[What you should do] Restate each line of the listing exactly, without carrying over any pictures.
= = = =
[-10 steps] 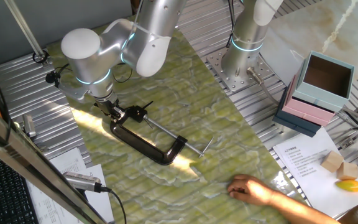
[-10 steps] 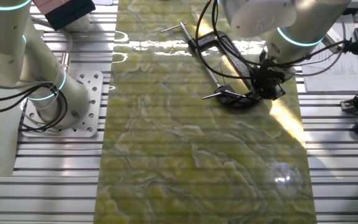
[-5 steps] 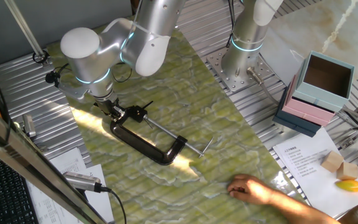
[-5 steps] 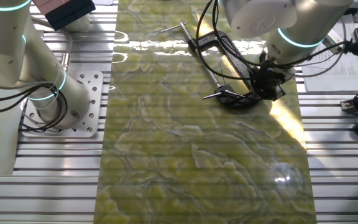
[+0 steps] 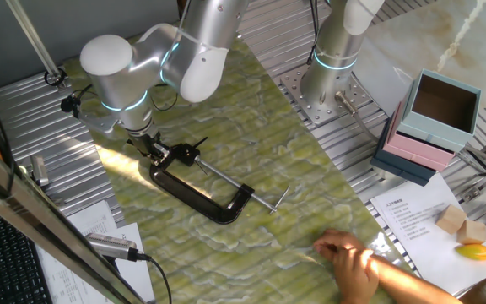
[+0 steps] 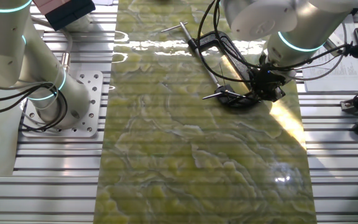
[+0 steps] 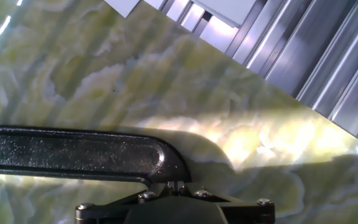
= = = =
[Your solution]
[-10 steps] 
[-10 steps] 
[-5 steps] 
[-5 steps] 
[+0 steps] 
[+0 steps] 
[+0 steps] 

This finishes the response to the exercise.